▸ AIM OF THE TASK
Please copy, exactly as written, the span from the first line below to the line that contains "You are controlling", including both, and skip the pictures.

▸ INFORMATION SHOWN
....
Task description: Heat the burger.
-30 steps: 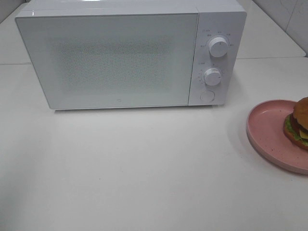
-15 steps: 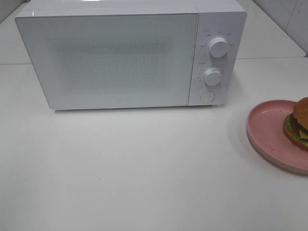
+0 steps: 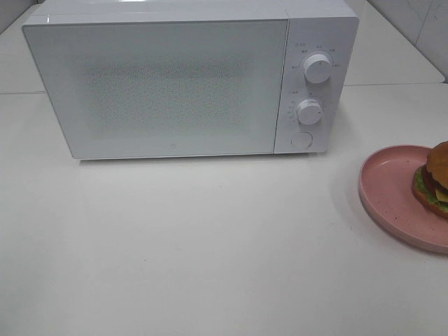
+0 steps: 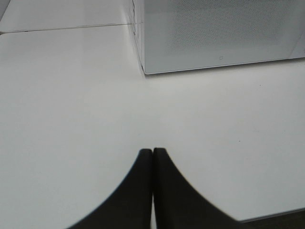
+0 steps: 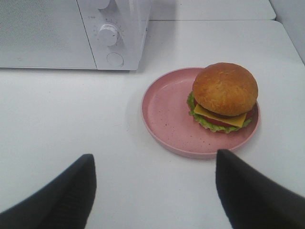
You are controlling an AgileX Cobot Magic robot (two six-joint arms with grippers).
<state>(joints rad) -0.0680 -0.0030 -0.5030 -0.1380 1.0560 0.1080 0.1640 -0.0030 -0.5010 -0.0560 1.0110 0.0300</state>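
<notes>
The burger point(image 5: 224, 95) stands upright, bun uppermost, on the pink plate point(image 5: 167, 114); the right end effector point(image 5: 155, 179) gapes wide, the left end effector point(image 4: 153, 157) is pressed together.

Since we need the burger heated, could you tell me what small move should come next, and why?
Probably open the microwave first: its door is shut, and the burger sits on the pink plate beside it. The left gripper is shut and empty near the door's corner; the open right gripper faces the plate.
</notes>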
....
▸ EXERCISE SOLUTION
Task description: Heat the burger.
-30 steps: 
-15 steps: 
+0 steps: 
+0 steps: 
+0 steps: 
You are controlling an AgileX Cobot Magic robot (two six-joint arms with grippers).

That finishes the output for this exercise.